Please reproduce exactly the lines that begin the listing below, up to and including the line where "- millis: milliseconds" occurs.
*** RECORDED INFORMATION ***
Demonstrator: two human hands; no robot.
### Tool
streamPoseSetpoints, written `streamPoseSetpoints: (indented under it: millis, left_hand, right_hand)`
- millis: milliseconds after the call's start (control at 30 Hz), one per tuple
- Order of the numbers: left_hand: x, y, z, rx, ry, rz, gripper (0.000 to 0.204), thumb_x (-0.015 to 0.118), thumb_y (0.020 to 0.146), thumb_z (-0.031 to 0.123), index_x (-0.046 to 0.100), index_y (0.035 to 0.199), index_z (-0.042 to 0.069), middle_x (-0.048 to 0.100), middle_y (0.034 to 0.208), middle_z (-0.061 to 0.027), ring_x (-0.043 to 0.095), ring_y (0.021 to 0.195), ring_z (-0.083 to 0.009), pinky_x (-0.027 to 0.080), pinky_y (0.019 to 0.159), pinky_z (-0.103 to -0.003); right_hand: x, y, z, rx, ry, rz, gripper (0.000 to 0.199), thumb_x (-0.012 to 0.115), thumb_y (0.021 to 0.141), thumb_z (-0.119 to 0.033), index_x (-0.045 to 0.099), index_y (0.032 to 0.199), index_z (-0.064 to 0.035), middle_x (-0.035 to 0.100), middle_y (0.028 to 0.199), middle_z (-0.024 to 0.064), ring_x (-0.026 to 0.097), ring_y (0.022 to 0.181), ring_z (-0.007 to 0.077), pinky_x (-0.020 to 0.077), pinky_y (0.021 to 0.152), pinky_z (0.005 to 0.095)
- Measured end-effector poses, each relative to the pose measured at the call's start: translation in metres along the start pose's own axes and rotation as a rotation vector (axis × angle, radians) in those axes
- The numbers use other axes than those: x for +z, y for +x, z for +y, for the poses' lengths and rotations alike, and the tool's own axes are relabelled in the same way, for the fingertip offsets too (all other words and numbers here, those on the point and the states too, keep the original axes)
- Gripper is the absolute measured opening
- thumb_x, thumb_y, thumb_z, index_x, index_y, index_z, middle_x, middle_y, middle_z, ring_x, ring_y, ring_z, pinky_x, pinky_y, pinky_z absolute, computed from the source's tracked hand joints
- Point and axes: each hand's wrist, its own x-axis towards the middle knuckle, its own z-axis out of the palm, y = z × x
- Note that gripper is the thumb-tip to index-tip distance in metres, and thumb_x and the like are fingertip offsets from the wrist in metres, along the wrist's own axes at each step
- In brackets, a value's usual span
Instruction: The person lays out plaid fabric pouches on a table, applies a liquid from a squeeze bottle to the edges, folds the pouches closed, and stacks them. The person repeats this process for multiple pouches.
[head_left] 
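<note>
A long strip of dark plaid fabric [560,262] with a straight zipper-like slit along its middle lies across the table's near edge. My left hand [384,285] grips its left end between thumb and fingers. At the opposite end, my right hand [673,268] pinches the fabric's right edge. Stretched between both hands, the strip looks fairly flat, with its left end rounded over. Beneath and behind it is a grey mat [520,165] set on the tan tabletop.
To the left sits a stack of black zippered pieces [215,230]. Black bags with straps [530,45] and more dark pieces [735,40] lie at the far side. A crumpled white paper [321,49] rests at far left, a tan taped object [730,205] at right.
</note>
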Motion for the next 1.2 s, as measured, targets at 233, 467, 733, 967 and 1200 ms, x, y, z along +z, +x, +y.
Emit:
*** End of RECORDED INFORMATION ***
#### EXPECTED ANSWER
Demonstrator: two human hands; no robot.
### Tool
streamPoseSetpoints, written `streamPoseSetpoints: (indented under it: millis, left_hand, right_hand)`
- millis: milliseconds after the call's start (control at 30 Hz), one per tuple

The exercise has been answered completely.